**Dataset section**
☆ ☆ ☆ ☆ ☆ ☆ ☆
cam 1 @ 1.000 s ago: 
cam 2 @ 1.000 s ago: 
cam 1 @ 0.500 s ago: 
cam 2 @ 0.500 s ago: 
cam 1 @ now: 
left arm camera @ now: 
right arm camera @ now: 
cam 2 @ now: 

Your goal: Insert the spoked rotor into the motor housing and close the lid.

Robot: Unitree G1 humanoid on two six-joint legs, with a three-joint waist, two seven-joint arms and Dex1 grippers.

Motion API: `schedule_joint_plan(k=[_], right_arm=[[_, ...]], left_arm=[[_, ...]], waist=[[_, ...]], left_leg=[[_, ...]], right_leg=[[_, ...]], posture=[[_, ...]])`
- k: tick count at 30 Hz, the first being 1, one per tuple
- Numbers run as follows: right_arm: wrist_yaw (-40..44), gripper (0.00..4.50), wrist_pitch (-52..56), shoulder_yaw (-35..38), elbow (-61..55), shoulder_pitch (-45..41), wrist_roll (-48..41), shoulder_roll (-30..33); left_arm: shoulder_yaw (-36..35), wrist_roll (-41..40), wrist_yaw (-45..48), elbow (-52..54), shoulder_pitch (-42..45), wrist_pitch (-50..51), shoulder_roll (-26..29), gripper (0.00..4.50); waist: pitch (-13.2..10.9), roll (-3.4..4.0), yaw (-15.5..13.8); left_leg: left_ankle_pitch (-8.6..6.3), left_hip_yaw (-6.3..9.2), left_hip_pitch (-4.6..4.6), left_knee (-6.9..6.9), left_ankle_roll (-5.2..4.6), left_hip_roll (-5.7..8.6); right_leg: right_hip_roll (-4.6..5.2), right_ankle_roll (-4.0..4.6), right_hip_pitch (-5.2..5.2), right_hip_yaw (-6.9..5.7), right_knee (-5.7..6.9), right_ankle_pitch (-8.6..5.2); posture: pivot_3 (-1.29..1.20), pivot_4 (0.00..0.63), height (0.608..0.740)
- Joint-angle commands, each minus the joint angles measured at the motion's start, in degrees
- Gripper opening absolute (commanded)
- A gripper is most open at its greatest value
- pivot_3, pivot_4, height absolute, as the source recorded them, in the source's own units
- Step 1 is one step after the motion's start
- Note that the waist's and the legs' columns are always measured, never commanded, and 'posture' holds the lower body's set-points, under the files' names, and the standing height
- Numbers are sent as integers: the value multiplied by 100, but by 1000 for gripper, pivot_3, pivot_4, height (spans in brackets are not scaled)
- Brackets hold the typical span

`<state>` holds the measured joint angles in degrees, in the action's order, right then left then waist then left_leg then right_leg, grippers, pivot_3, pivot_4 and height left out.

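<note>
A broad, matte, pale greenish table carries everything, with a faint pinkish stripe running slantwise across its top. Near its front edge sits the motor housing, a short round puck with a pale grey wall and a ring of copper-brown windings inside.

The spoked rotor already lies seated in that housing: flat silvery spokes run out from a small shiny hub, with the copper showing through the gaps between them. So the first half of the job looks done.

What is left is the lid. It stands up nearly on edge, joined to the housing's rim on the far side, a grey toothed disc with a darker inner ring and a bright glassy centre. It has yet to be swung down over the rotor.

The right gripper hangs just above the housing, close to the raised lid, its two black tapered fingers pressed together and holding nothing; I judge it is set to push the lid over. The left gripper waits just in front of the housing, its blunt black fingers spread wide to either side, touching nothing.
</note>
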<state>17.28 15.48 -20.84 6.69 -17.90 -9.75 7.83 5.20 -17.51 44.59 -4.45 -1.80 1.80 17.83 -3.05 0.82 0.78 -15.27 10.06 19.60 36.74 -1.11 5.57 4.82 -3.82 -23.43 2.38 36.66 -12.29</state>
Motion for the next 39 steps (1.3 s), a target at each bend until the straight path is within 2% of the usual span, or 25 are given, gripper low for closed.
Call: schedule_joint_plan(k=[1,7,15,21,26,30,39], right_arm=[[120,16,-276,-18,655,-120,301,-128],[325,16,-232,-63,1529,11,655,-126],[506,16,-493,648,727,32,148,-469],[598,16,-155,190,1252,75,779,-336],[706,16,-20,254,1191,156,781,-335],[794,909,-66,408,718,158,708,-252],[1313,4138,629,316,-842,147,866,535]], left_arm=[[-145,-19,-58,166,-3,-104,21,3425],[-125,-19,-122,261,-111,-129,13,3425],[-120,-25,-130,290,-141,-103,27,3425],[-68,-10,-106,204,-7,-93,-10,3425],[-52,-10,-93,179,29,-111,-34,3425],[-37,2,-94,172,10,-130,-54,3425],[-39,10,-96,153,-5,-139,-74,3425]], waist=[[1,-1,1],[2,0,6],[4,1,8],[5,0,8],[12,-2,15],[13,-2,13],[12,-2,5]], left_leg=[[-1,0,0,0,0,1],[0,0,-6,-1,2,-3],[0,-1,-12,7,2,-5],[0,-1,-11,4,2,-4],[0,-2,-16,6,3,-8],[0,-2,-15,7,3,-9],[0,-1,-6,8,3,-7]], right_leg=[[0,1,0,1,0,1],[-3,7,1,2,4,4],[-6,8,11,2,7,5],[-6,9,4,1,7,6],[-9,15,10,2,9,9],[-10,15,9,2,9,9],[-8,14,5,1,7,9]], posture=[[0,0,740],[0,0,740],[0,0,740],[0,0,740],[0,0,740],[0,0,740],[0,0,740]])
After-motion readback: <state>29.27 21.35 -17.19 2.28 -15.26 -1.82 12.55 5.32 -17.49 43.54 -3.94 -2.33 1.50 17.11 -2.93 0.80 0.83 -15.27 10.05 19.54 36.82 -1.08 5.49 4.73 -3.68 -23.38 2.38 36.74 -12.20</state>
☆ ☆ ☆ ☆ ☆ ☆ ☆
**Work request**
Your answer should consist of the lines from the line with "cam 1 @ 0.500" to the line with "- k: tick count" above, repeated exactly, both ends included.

**Result**
cam 1 @ 0.500 s ago: 
cam 2 @ 0.500 s ago: 
cam 1 @ now: 
left arm camera @ now: 
right arm camera @ now: 
cam 2 @ now: 

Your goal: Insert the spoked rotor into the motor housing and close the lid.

Robot: Unitree G1 humanoid on two six-joint legs, with a three-joint waist, two seven-joint arms and Dex1 grippers.

Motion API: `schedule_joint_plan(k=[_], right_arm=[[_, ...]], left_arm=[[_, ...]], waist=[[_, ...]], left_leg=[[_, ...]], right_leg=[[_, ...]], posture=[[_, ...]])`
- k: tick count at 30 Hz, the first being 1, one per tuple

The response is complete as it stands.